An abandoned overgrown railroad bed that the Falls Lake Trail passed over.
However, once back on trail, I soon found myself passing through areas people had long-ago walked away from. The trail eventually left the lake, zig-zagging through dense woods, less frequently traveled than the more eastern sections of the trail, and alongside railroad tracks, some still in use and some as you can see above, abandoned and left to be overcome by the forest. I could see that not far from these tracks, houses had once stood, as I past the heaps of weathered and dismantled cabins and outbuildings. However, some bits and pieces were still in fairy good shape...
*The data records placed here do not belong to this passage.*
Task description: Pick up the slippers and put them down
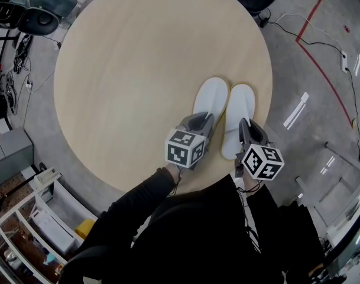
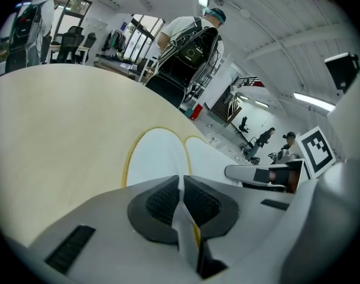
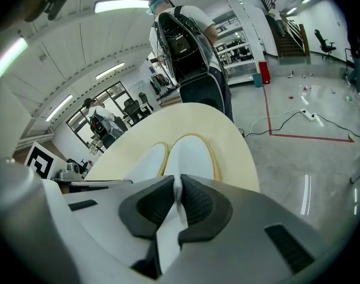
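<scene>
Firmly, fingers clamp the 2 slippers.

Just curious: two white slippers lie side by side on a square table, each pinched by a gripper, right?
Not square: the head view shows a round table. Otherwise right: the left gripper pinches the left slipper, the right gripper the right slipper.

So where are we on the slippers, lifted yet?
Grasps look done: left gripper is shut on the near edge of the left slipper, right gripper on that of the right slipper. In hand: the lift, not started; both slippers seem to lie flat, side by side on the round table. Left: lift and set down.
</scene>
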The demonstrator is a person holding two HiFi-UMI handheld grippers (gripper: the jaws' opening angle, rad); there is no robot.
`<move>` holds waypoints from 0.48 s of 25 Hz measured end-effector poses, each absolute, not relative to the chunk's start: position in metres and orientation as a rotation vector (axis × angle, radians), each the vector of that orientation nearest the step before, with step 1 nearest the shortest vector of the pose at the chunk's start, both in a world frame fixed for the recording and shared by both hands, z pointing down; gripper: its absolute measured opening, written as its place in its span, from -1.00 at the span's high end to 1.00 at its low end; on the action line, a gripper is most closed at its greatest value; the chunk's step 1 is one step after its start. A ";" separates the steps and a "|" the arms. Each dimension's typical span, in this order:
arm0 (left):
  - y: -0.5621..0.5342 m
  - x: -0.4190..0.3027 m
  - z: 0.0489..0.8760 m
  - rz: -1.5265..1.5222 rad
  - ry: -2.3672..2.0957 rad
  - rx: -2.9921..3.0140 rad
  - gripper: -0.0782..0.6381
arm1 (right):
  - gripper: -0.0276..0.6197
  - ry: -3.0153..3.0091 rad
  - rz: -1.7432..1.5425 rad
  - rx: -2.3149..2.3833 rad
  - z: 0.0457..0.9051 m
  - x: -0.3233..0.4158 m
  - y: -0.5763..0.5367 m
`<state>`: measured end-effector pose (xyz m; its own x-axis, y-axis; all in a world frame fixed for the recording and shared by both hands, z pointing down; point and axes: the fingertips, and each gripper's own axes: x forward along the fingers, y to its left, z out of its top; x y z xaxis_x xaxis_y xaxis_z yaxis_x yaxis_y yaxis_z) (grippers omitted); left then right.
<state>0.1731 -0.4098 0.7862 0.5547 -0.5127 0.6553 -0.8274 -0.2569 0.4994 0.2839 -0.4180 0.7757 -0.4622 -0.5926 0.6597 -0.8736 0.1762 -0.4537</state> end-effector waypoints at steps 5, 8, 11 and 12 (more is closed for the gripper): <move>-0.409 0.174 0.777 0.448 -1.095 1.933 0.67 | 0.81 -2.155 1.161 1.402 0.764 0.286 -0.419; -0.410 0.170 0.767 0.422 -1.102 1.936 0.67 | 0.81 -2.173 1.154 1.404 0.755 0.284 -0.420; -0.411 0.171 0.756 0.386 -1.100 1.957 0.67 | 0.81 -2.198 1.140 1.403 0.748 0.284 -0.420; -0.410 0.171 0.752 0.371 -1.101 1.963 0.67 | 0.81 -2.204 1.135 1.401 0.746 0.284 -0.419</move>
<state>0.1713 -0.4095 0.7523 0.5711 -0.5629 0.5974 -0.8098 -0.2671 0.5224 0.2843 -0.4190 0.7456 -0.4833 -0.6300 0.6079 -0.8607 0.2150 -0.4615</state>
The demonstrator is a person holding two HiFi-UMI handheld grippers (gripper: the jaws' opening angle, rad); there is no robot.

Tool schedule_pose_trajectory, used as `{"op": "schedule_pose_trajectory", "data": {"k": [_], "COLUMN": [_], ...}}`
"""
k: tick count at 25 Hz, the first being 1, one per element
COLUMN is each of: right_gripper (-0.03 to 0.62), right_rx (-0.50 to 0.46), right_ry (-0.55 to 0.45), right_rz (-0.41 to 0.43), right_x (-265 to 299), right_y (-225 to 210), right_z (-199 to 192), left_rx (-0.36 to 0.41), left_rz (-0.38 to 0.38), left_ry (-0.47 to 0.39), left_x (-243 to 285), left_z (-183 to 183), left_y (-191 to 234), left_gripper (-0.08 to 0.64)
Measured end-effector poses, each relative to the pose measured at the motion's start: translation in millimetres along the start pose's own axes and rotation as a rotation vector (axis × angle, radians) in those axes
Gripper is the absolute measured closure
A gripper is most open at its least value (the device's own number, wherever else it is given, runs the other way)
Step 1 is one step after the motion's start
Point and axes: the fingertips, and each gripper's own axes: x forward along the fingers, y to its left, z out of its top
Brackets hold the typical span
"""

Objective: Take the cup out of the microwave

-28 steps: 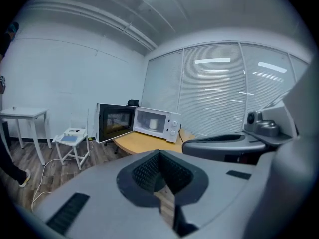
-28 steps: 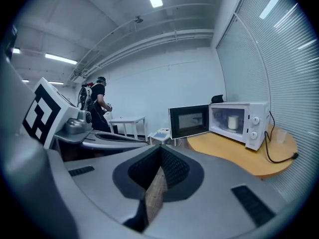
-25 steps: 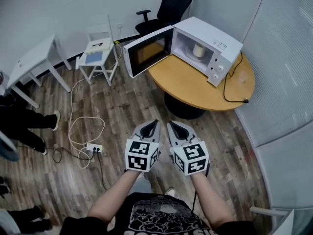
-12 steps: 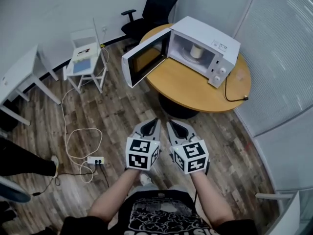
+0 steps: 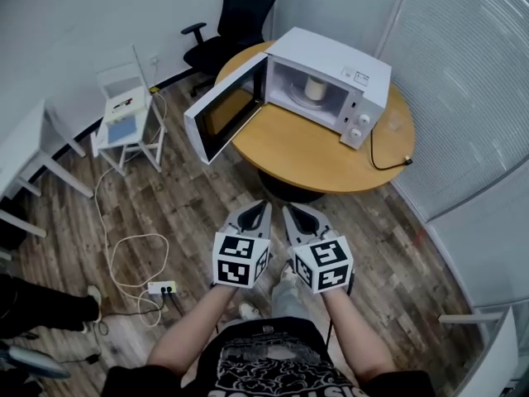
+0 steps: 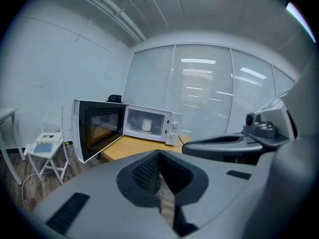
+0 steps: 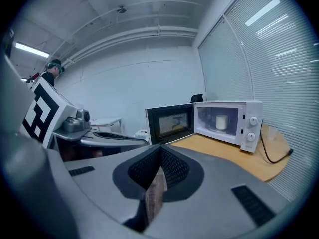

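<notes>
A white microwave (image 5: 351,71) stands on a round wooden table (image 5: 322,155) with its door (image 5: 221,118) swung wide open to the left. Inside it a pale cup (image 5: 314,88) stands upright on the turntable; the cup (image 6: 146,125) shows in the left gripper view, and the cup (image 7: 222,122) in the right gripper view. My left gripper (image 5: 263,208) and right gripper (image 5: 290,212) hang side by side over the wooden floor, well short of the table, both pointing toward the microwave. Each is shut with nothing between its jaws.
A black office chair (image 5: 235,15) stands behind the table. At the left are a white stool (image 5: 124,114) with items on it and a white table (image 5: 25,151). A power strip (image 5: 161,288) with cable lies on the floor. Blinds on a glass wall (image 5: 463,98) close the right side.
The table and microwave have shifted left and a little nearer in the head view as I walk toward them. Both grippers stay shut, side by side.
</notes>
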Motion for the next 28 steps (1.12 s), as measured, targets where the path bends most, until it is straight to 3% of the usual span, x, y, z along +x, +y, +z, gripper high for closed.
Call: {"op": "schedule_pose_trajectory", "data": {"k": [8,19,28], "right_gripper": [0.577,0.577,0.577], "right_rx": [-0.013,0.028,0.043], "right_ry": [-0.020,-0.034,-0.051], "right_rz": [0.035,0.042,0.047], "right_x": [49,93,103], "right_y": [-58,-170,-224], "right_z": [20,45,57], "left_rx": [0.015,0.034,0.035], "left_rz": [0.034,0.034,0.054], "left_ry": [0.019,-0.012,-0.031], "left_x": [72,189,238], "left_z": [21,68,86], "left_y": [14,6,5], "left_gripper": [0.554,0.554,0.554]}}
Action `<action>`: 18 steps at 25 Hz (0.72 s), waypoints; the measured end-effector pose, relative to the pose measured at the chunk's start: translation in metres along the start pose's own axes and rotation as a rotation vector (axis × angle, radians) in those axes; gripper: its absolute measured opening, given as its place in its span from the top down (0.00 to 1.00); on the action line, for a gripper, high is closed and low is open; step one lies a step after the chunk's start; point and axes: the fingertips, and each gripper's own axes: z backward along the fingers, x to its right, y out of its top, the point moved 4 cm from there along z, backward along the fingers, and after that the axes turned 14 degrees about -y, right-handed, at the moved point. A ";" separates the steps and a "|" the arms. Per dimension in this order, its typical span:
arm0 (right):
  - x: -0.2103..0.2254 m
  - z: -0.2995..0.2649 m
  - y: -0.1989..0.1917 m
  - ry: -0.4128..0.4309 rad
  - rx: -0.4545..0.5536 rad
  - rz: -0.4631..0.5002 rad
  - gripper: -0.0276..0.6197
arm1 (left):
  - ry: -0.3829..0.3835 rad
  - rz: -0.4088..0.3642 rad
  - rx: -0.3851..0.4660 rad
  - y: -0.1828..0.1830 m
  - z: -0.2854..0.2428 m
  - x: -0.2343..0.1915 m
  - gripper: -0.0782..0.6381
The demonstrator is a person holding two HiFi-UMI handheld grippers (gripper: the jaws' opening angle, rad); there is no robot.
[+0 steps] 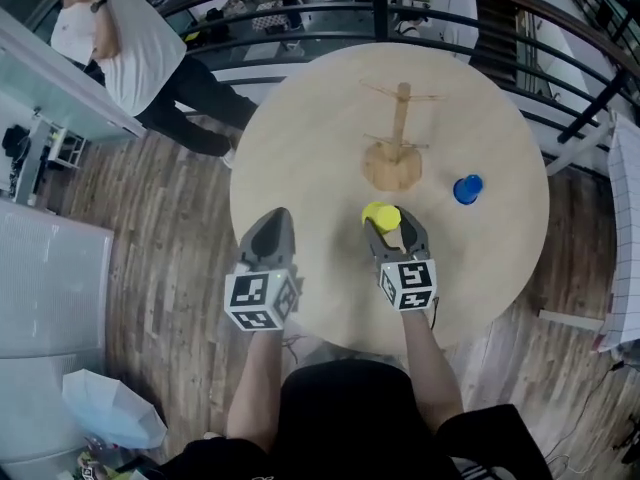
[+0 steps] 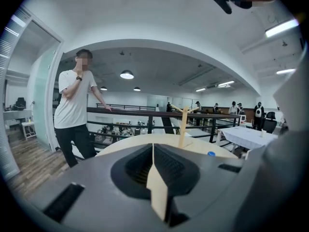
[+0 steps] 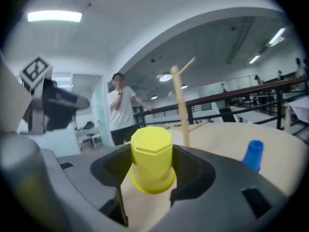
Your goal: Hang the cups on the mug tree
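Yellow cup (image 3: 151, 153) held in right tongs (image 1: 389, 227), wooden mug tree (image 1: 401, 128) behind

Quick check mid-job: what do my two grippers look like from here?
Both the left gripper and right gripper are grey with broad rounded jaws and black pads. Each carries a white cube of black square markers. The person wears a black top.

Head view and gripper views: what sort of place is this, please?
Probably an open-plan office or lab on an upper level: a round wooden table stands beside a curved black railing, with ceiling lights and people standing far behind.
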 end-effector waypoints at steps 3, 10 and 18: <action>0.051 0.036 0.038 -0.154 0.093 -0.152 0.55 | -0.054 -0.002 0.028 0.012 -0.019 0.017 0.87; 0.122 0.062 0.052 -0.317 0.123 -0.206 0.55 | -0.157 -0.025 0.074 0.032 -0.055 0.053 0.87; 0.165 0.018 0.077 -0.288 0.171 -0.326 0.55 | -0.122 -0.012 0.086 0.033 -0.053 0.051 0.87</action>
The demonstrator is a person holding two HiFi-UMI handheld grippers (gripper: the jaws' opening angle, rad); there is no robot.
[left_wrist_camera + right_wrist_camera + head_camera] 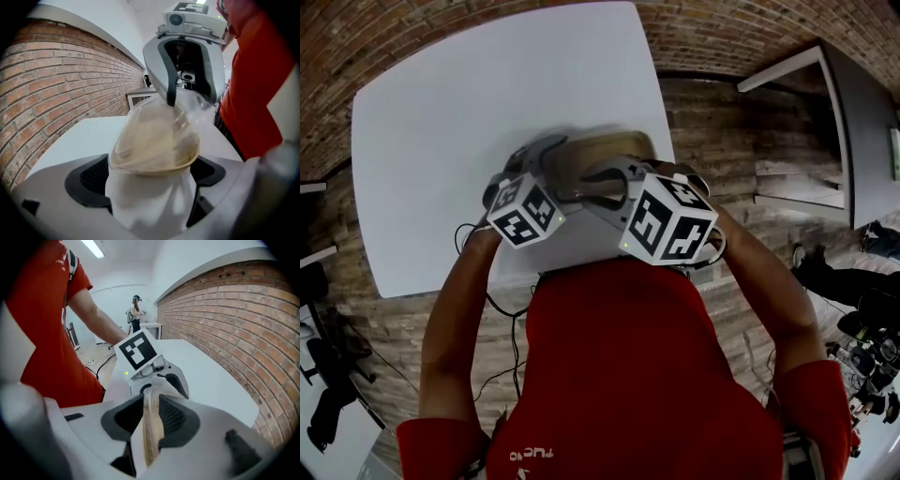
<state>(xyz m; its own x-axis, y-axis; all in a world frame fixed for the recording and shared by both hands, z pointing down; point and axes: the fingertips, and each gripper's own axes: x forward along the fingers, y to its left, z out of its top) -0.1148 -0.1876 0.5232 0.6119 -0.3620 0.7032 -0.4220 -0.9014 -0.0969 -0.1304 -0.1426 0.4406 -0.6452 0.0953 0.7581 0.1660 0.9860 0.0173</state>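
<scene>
One clear bag [154, 140], tan-rimmed it seems, is held over the near edge of the white table [441, 141]. It is stretched between both tools. The left gripper [542, 155] is clamped on one end and the right gripper [171, 101] is pinched on the opposite edge.

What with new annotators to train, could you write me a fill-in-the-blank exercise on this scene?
1. The left claw and the right claw are both shut on the clear plastic bag above a ____ table.
2. The wall beside the table is made of ____.
3. The person's T-shirt is ____.
Missing words: white; brick; red.
</scene>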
I wonder where this gate once led...
And so now, I find myself in the smaller city of Chapel Hill, transported by the helpful Toni, who had the brilliant idea to stop at a Whole Foods on the way to my home for the night where I loaded up on all kinds of yummies including a gourmet hard cider. Thank you, Toni! I am presently staying with an absolutely lovely family of Shawn and Charlotte and their 2 boys last night and tonight as well. You'll be sure to hear about them in the next post! I have already had one event at the Internationalist - a radical and progressive-minded bookstore and community center downtown - and was pleased to have a packed house, and most all of them plant geeks like myself! I learned a thing of two from them as well.

Tonight I will be at Great Outdoor Provisions Company here in Chapel Hill at 7pm as well as out Weaver Street Market in Hillsboro tomorrow night at 5pm...I'm looking forward to seeing y'all there!

The Internationalist Bookstore and Community Center - a source for activist books, pamphlets, and rare reads!